Henry Rollins has never been short on opinions or ways to express himself.
Whether the punk-rock icon, actor and publisher is on the road or working on one of his many projects, he is always a vocal advocate for issues like gay rights, the West Memphis Three and supporting U.S. troops fighting in the Iraq War.
Rollins is usually at his most political, and gut-wrenching funniest, during one of his spoken-word performances. Prior to the launch of his “Frequent Flier Tour,” which pulls into Philadelphia on March 11, the LGBT ally took a few minutes out of his busy schedule to answer a few of PGN’s questions.
PGN: What inspired you to be so outspoken for LGBT rights? HR: Because being gay is nothing anyone can help, no matter how much someone says otherwise. That someone is denied human rights over this will not stand. It’s as simple as that for me.
PGN: Having done a number of tours with the USO, do you have a sense of whether the politicians who oppose “Don’t Ask, Don’t Tell” on the grounds that it would “affect soldier morale” have ever discussed the issue with any soldiers — or actually care about soldier morale at all? HR: My opinion is that they really don’t care if there are gay soldiers. It’s a good talking point for them to fundraise with and to energize their dumb-ass base. You want to have an effect on a soldier’s morale? Send him/her in for four rotations through Iraq. Believe me, a gay person next to them is the last thing they are worrying about.
PGN: You were once reported to a National Security Hotline for reading a book about the rise of militant Islam on a plane. Does it make it more irksome for you when, years later, a man who is on a no-fly list and has ties to al-Qaida is allowed to get on a plane with a bomb in his underwear? HR: It’s not surprising on either side of that one. It was interesting, that whole thing. Unfortunately, there’s a lot of ego in intelligence. FBI won’t share with CIA, etc. It’s been that way for decades.

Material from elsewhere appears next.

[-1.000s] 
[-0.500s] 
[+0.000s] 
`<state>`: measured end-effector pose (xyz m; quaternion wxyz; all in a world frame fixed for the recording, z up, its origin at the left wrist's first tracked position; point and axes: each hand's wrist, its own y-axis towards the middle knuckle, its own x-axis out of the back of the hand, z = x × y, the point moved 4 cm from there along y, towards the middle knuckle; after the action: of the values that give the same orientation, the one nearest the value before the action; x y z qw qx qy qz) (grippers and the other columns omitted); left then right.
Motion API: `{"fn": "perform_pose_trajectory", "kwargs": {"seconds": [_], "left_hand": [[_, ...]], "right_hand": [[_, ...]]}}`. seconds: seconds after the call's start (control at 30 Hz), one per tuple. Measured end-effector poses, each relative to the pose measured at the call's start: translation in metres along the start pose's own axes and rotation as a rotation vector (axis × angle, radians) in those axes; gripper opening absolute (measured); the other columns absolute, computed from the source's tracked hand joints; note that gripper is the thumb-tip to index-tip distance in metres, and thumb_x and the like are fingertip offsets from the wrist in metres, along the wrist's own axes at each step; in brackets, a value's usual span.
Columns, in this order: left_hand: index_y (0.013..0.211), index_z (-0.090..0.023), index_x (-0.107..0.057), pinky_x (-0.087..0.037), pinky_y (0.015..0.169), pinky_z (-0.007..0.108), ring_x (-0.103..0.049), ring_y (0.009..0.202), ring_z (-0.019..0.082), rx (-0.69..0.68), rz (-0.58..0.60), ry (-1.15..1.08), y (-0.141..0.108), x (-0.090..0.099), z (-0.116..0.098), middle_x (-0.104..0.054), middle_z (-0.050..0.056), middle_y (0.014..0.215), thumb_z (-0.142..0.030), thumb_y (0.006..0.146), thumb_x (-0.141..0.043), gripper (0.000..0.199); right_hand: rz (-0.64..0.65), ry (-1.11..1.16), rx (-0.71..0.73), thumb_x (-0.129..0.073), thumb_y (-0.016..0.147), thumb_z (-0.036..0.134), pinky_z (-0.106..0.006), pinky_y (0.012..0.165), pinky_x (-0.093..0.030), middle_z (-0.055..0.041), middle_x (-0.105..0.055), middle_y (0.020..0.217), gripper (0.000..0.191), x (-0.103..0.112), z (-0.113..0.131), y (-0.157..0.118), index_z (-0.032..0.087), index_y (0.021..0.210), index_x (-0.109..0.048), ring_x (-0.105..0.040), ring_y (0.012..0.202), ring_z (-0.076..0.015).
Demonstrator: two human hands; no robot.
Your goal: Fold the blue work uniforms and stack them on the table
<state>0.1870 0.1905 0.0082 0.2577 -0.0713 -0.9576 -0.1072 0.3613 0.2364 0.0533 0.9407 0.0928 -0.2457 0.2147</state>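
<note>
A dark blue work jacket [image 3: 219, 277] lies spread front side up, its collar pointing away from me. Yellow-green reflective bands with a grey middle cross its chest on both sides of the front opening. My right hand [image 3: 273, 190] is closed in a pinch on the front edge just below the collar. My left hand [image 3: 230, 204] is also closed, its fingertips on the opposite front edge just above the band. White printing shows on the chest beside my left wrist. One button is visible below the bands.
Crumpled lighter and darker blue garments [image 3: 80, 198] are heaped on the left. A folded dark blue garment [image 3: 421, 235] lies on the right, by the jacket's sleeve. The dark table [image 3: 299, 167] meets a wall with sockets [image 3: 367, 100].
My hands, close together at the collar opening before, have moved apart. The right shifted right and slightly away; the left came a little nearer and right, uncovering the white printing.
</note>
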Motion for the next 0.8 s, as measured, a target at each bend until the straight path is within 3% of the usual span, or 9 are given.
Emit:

It’s how you get a thing like this idiot with the bomb in his pants.
PGN: Recently, we interviewed RuPaul and were surprised to see you in the trailer for the second season of “Drag Race.” She said the two of you go way back. How did you end up guest-judging on the show and how much street cred do you have in the drag world? HR: RuPaul is great and we have been friends for many years. I ended up as a judge because she asked me to, that’s all. How much street cred do I have in the drag world, well damn, I never thought about it. Do I need to? Is it something I should do some polling on?
PGN: Which of your books or albums would you recommend to someone who knows little or nothing about you or your work, and why? HR: I would definitely recommend they check out someone else’s work.

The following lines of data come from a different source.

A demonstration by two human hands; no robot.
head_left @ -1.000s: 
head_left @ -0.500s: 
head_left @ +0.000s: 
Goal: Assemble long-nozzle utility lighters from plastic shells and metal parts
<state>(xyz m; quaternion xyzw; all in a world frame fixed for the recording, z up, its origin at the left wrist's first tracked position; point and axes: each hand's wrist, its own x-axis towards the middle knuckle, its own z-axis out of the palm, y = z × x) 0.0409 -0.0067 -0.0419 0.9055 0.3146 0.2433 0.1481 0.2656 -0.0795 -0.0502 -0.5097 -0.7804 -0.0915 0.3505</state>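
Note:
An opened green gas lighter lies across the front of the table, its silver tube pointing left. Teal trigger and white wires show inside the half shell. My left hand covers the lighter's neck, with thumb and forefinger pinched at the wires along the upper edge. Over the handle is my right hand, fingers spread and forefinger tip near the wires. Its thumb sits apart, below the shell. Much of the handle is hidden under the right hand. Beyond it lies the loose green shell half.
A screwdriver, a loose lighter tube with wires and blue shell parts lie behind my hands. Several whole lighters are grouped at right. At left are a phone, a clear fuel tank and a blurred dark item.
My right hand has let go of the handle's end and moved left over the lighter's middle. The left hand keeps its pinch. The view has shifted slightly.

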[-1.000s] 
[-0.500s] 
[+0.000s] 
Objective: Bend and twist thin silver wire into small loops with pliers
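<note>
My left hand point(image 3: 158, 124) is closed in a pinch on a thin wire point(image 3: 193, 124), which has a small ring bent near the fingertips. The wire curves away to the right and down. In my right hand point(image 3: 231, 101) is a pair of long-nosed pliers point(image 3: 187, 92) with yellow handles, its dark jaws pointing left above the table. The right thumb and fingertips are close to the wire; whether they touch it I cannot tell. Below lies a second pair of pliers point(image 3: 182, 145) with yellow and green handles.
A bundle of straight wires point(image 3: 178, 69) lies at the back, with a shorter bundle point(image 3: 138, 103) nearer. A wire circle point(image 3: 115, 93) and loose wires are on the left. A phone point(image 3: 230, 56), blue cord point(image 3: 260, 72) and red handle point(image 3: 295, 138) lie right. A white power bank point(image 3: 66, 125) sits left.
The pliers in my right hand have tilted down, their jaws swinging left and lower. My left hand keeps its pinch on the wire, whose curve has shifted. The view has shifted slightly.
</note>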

PGN: What books are you reading right now? HR: I just finished “In the Jaws of the Dragon” by Eamon Fingleton. I liked it. I am reading “Blood’s a Rover” by James Ellroy. He’s one of the only fiction writers I read.
PGN: Is has been reported that you might be giving up on making music. If that is true, what are your reasons for that decision? HR: I will hopefully be working on a project later this year. I don’t want to go out and play old music, though. It’s too depressing to relive the past in that way.

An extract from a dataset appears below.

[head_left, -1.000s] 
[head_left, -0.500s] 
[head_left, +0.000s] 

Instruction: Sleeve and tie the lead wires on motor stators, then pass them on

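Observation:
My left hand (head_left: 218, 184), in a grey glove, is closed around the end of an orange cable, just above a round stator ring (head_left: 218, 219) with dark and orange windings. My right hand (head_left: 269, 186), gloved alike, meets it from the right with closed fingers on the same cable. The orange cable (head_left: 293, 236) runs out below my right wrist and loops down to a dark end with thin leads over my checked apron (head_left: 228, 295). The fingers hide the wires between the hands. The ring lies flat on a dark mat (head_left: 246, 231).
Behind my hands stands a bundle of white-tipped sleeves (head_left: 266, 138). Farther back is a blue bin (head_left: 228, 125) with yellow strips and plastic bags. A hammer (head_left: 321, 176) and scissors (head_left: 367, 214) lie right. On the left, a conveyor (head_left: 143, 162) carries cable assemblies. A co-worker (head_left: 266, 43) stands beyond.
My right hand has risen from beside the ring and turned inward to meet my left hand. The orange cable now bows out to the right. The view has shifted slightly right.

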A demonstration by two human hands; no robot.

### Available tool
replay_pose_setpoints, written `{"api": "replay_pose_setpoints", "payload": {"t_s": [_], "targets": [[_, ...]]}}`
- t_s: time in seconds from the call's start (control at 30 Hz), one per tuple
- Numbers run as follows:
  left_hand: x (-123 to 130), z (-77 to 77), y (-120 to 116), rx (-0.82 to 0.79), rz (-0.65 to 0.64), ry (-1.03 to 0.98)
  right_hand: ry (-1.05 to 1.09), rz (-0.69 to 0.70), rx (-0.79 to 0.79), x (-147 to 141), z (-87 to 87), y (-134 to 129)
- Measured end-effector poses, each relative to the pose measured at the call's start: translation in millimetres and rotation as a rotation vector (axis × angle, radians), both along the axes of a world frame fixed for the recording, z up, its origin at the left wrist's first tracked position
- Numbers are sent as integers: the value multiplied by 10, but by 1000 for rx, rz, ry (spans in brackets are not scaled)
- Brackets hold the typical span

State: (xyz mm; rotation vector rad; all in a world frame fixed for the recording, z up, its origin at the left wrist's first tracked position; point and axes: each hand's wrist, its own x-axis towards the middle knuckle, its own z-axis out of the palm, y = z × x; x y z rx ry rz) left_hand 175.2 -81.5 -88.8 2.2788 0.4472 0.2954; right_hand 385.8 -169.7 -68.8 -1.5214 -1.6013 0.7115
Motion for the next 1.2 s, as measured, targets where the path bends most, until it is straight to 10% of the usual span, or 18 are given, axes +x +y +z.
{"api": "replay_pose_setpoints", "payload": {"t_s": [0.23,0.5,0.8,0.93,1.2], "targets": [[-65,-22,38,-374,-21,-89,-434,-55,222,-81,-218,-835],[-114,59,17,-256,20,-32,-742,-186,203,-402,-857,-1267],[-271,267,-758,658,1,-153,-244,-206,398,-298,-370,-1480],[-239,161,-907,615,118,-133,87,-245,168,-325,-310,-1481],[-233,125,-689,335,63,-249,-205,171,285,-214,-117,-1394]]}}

PGN: If you do give up making music, will you be able to sleep at night knowing that Sting is still out there recording solo albums with total impunity, and probably has the ability to sell said records to people waiting in line for coffee at Starbucks? HR: I am just happy knowing that I will never be mature enough to get through one of his records. He donates a lot of money to an orphanage that I donate money to, so perhaps his continual releases are for the greater good. No one’s making me listen to them, that’s the real good part.
PGN: We are both of a generation that had to spend money/time/energy to figure out whether or not we liked a band or musician. Do you think something vital is lost today when you are able to know everything about an artist and own three or four of their songs (sometimes for free) within 2 minutes of hearing their name? HR: I don’t know. That’s a good question. Sometimes the best part of a show was going to it — the music was not the real item. I think there are good parts of having a ton of information at your command, [but] it also removes the music-discovery-as-journey element that was interesting to me at least. On the other hand, you are able to check out a lot of music you might not get your hands on otherwise. PGN: The picture you paint of Los Angeles in your spoken-word performances is never flattering. Why do you continue to call it home? HR: Because it’s always great to leave and it keeps me motivated. There are many good people in L.A. It’s just a tough place and not always easy to deal with. I think in the last several years, the place has started to get a pulse, though.
PGN: Are we witnessing the last days of the empire? HR: Since Reagan’s two failed terms, absolutely.